### EXERCISE DESCRIPTION
Among the entries, find the lines with the string "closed" and report them.

### TASK INPUT
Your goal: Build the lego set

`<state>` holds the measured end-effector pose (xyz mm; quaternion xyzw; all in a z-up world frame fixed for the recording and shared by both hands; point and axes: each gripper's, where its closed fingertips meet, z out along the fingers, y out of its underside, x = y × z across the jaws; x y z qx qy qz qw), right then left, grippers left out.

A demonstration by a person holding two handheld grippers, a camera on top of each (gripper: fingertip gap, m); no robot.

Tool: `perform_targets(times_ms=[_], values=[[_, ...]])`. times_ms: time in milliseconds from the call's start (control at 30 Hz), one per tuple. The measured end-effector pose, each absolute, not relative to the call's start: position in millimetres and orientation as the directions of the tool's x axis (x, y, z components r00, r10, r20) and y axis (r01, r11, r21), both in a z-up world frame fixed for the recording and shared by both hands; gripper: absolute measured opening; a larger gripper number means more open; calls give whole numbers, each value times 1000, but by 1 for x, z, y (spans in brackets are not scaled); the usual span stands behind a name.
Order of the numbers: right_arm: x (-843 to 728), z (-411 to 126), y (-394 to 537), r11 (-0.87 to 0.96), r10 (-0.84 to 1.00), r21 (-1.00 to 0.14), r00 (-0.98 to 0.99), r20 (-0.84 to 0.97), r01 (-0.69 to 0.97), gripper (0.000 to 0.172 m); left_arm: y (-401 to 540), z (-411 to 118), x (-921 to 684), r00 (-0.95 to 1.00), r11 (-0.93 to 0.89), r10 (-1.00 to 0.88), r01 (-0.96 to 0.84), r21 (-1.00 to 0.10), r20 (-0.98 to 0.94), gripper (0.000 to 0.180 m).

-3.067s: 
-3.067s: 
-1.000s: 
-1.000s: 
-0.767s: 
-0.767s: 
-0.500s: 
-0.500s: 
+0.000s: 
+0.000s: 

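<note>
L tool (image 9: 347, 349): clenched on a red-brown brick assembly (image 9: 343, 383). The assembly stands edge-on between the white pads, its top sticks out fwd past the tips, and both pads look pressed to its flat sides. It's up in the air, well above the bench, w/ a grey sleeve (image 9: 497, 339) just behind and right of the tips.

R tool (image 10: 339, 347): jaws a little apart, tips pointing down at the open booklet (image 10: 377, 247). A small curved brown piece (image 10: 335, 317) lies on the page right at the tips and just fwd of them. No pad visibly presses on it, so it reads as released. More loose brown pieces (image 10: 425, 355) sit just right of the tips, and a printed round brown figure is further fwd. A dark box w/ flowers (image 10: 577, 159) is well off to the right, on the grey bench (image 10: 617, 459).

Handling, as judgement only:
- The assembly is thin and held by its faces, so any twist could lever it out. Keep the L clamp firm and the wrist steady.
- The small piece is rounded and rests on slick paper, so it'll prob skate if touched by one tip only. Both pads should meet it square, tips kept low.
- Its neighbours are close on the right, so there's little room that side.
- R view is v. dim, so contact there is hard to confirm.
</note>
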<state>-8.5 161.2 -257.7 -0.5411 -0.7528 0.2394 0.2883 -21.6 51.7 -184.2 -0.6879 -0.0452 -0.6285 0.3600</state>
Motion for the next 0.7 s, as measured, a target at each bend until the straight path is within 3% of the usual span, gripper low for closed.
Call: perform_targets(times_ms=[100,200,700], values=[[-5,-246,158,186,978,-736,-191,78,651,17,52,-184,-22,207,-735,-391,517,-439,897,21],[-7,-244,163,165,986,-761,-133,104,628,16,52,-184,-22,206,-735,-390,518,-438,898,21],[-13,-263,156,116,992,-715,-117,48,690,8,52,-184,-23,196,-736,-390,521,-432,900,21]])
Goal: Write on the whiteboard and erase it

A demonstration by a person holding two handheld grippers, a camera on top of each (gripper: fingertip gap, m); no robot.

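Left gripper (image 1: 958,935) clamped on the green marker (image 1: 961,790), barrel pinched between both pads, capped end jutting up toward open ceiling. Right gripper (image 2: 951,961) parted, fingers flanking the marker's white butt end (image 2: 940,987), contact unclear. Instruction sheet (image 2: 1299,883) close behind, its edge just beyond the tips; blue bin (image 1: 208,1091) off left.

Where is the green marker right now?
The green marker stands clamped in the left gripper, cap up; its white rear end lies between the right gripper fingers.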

### ANSWER TO THE PROBLEM
`<state>` holds the measured end-effector pose (xyz mm; quaternion xyzw; all in a z-up world frame fixed for the recording and shared by both hands; point and axes: each gripper's, where its closed fingertips meet, z out along the fingers, y out of its underside, x = y × z across the jaws; x y z qx qy qz qw), right then left, grippers left out.
Motion for the next 0.7 s, as measured, a target at each bend until the straight path is within 3% of the usual span, gripper low for closed.

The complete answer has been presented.